### What is being asked
Isolate every line in the records below with "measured" in it.

### Provided records
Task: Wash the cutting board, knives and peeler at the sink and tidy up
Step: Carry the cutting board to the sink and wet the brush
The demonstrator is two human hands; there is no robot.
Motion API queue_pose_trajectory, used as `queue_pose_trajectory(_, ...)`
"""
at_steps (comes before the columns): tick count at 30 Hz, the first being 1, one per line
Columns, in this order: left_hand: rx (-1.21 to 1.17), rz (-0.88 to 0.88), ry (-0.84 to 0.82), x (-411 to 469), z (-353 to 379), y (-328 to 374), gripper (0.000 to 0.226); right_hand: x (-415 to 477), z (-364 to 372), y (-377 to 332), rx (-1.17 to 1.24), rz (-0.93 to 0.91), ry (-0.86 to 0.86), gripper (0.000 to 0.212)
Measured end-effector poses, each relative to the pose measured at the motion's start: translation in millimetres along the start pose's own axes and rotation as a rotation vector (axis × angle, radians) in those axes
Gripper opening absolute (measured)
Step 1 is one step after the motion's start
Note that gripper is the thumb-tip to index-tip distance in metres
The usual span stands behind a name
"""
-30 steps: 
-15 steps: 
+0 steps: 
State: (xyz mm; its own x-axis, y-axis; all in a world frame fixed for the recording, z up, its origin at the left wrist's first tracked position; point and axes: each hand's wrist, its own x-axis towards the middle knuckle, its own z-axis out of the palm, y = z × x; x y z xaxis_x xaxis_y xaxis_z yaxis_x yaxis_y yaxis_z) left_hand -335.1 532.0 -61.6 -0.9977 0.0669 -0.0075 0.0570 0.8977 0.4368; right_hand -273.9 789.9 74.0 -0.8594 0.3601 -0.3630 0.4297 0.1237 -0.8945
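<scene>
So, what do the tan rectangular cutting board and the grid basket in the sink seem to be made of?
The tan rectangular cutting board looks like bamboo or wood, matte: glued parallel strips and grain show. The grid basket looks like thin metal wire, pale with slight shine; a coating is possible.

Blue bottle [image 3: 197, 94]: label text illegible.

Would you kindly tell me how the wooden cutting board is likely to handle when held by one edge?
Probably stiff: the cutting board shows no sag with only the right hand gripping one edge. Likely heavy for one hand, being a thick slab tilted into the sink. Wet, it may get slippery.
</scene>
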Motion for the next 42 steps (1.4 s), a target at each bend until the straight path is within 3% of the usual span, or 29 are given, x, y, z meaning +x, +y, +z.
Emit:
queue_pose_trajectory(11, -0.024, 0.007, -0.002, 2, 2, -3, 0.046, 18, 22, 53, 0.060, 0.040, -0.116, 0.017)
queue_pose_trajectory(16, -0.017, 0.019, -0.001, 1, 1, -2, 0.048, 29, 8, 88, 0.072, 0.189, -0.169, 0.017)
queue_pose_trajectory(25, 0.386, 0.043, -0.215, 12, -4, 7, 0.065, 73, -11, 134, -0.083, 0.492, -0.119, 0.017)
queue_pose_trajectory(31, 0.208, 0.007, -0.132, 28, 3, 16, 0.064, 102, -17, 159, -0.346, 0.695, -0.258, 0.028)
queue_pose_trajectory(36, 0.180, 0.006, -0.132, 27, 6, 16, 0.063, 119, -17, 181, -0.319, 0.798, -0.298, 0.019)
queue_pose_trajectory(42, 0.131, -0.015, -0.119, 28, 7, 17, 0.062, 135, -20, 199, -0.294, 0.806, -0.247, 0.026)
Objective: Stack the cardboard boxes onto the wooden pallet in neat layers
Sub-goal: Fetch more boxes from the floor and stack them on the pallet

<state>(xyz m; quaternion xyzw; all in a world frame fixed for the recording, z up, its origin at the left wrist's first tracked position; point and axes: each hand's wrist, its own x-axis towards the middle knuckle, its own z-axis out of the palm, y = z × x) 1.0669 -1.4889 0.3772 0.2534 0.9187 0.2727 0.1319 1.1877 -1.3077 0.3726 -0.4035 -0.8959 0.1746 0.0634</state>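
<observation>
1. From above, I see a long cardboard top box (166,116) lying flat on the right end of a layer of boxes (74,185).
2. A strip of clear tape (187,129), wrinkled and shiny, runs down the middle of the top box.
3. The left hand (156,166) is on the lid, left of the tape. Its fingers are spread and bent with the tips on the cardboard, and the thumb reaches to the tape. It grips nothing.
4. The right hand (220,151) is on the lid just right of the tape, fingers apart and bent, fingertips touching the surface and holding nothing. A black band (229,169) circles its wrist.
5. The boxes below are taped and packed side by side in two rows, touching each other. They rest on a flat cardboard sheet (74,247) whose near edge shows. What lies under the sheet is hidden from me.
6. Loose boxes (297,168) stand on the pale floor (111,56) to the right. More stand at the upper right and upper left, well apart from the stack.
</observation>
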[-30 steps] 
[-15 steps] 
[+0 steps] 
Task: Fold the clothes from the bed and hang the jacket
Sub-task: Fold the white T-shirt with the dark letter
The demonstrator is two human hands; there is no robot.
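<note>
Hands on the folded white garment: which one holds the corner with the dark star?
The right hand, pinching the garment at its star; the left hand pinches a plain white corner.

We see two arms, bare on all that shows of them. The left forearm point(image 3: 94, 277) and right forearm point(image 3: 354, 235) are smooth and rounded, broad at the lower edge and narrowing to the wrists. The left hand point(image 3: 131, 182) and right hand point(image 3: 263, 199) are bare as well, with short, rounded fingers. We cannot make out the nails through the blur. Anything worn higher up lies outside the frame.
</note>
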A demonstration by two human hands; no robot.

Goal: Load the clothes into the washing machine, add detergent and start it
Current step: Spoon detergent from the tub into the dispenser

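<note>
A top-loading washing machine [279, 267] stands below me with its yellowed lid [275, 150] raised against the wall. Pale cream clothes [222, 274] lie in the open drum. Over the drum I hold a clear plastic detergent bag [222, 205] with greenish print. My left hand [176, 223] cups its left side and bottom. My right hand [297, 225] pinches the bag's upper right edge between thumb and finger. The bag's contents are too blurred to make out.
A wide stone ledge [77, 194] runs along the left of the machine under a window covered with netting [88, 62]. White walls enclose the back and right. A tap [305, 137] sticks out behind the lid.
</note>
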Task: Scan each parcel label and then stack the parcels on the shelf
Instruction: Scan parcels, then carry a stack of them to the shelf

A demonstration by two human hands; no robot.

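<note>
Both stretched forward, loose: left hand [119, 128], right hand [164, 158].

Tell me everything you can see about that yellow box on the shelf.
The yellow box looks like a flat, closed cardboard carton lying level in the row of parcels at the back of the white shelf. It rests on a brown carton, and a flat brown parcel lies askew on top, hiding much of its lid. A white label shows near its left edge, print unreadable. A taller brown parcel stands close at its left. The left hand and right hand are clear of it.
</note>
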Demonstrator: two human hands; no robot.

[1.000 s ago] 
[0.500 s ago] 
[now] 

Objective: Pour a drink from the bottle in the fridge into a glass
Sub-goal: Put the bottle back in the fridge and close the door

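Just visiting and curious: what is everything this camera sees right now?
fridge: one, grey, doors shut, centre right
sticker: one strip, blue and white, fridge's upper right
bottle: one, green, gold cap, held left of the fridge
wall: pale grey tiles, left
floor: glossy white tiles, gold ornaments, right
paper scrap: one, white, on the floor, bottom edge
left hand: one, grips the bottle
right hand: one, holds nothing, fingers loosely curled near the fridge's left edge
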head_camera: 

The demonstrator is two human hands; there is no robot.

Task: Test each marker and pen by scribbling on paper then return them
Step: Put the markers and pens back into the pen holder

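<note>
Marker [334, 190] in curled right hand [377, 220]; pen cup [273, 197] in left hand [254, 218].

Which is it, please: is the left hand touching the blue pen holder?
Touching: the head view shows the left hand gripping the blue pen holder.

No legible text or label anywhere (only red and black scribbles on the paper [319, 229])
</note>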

### Answer to this task
Measured end-effector poses, each relative to the pose measured at the motion's start: translation in millimetres along the start pose's own axes and rotation as a rotation vector (axis × angle, radians) in those axes
Gripper opening absolute (measured)

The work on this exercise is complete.